“There’s nothing more beautiful than the way the ocean refuses to stop kissing the shoreline, no matter how many times it’s sent away.” —Sarah Kay
As I sit on my desk here on July 31st, I realize that although there are articles in my inbox, notes from Rachel and new things we wanted to tell you, we never got to our July Newsletter. For this I apologize.
In 2021, it was reported that 41.7 million people in the US went to some sort of mental health therapy and/or counseling. I was and currently am one of those 41.7 million people in the US.
When you run a medical practice, own a retail store, sit as a Board member for an international non-profit, all while trying to be a Mom and having relationships with your friends and family….it gets exhausting.
My therapist told me I needed a hobby. I laughed right in his face. My mind was tired, my body was tired. That type of tired that you know mentally, physically and spiritually you are empty. Nothing to give. I needed a break, not a hobby.

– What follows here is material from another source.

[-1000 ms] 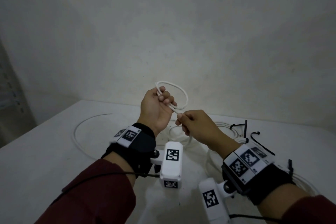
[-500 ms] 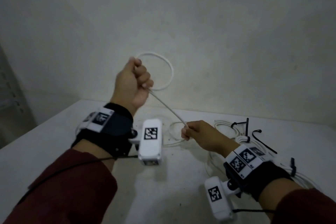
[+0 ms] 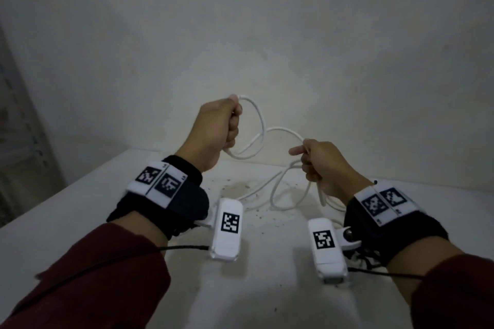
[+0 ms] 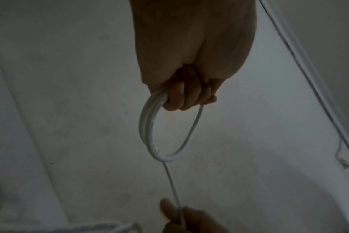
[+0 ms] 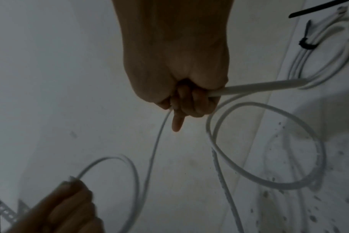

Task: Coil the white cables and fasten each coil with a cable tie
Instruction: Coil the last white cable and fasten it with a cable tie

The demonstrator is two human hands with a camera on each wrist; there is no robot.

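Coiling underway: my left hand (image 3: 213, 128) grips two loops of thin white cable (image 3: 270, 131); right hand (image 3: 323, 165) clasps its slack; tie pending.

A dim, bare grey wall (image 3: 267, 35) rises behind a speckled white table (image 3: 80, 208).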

So as the Universe always does things, it forced me into break time. My cousin got married in Connecticut where I got to see my very large extended family and have a blast. I was beyond grateful to spend that time with them. Then I found myself in Greenport, NY with childhood friends and their children that also brought me great joy. There is no friendship like friendship with people that knew you before adulthood. It’s so incredibly special.

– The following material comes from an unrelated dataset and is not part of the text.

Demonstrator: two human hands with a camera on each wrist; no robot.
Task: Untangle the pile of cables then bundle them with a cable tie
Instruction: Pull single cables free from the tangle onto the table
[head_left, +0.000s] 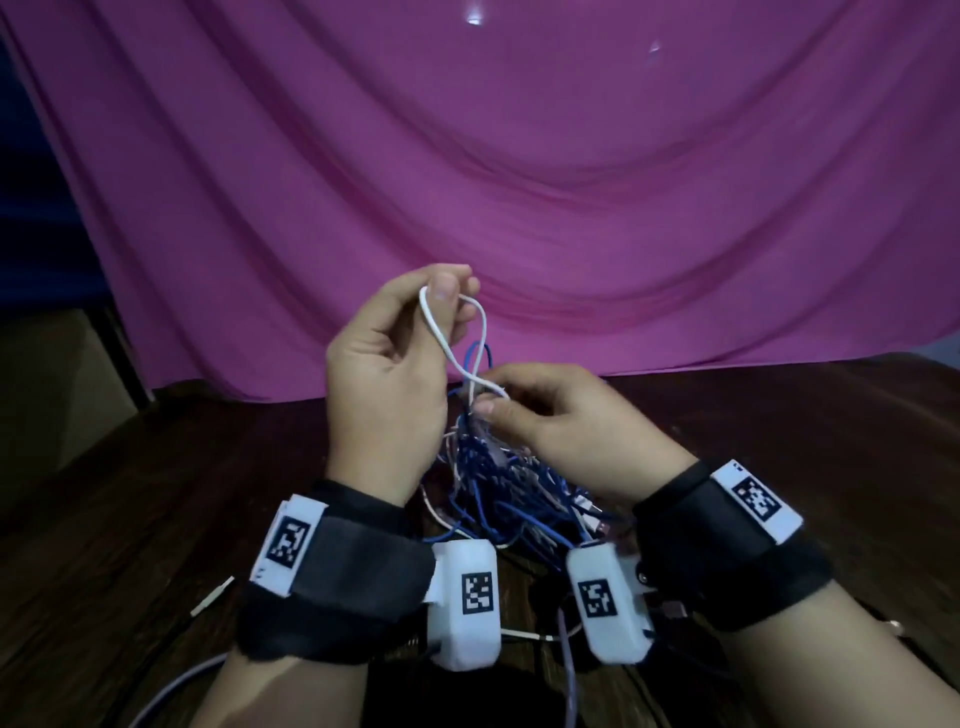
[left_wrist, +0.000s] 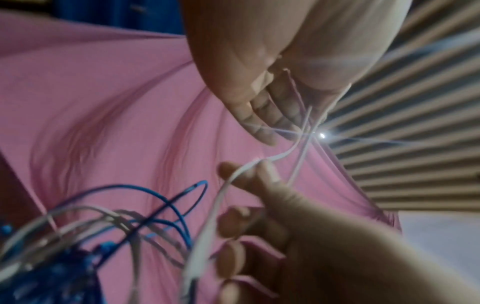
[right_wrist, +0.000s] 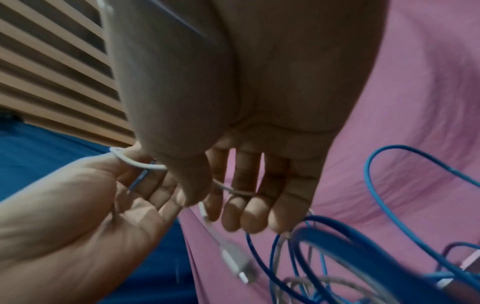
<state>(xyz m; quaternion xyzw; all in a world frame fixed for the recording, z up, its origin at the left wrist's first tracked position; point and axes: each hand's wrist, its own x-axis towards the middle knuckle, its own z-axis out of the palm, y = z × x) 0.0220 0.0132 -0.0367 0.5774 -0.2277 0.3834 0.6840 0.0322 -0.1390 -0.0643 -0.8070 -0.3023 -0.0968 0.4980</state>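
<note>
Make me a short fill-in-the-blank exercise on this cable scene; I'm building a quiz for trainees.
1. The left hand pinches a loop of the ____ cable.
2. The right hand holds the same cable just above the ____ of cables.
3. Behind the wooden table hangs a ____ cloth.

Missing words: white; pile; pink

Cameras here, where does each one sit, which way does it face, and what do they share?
Head: on the head, looking forward and down at the cable pile on the wooden table; both hands and wristbands show.
Left wrist: looks along the left hand toward the pink cloth.
Right wrist: looks along the right hand.
All three share the white cable.
</note>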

I came home for 4 days. Bless my staff for their understanding as all of this landed on my plate. The next week I found myself with my kids and my best friend from childhood and her family at this big house in the Panhandle. I saw my “nieces and nephews by choice”, my daughter and her daughter rekindled from toddlers to now teens. Our boys are now men. Life moves fast.
It was there I realize I didn’t need a hobby. I needed to laugh. My best friend and I have over 30 years of friendship and can read each others minds without even looking at each other. This results in a lot of laughs. The type of laugh that you feel deep in your belly, that you can’t breathe and when you do, you snort and it starts all over again. The types of laugh that if you are a woman with bladder issues isn’t always good. For one week, I laughed like that. So hard I was crying. I didn’t need a hobby, I needed a week with my best friend and family.
Then I sped into town to put out some fires before leaving for Huntsville, Alabama where my daughter went to US Space Center Space Camp for a week. This gave me some down time in the deep South, where I was able to sit and think about the future while enjoying life in a quaint little town. I was able to refocus and breathe once again.
So here I am, at the end of the month, going wow, where did it all go. I walked into Faeve and said, oh how I missed you. Your scent, your energy. I felt welcomed back with the scents and the herbs just staring back at me.
I also heard something deep in my subconscious in the quiet. I looked in my lab, at my board. I saw where we Ieft off in June.
The Universe said, I gave you time to heal, now get back to work.
I didn’t need a hobby. I needed rest, in every capacity.
Now it’s Rachel’s turn. She is gone for most of August. When she gets back, we go back to full swing. We look forward to showing you all the plans and ideas coming your way.
We only have one life, make memories with those you love, as after your gone, that’s the only thing that is remembered.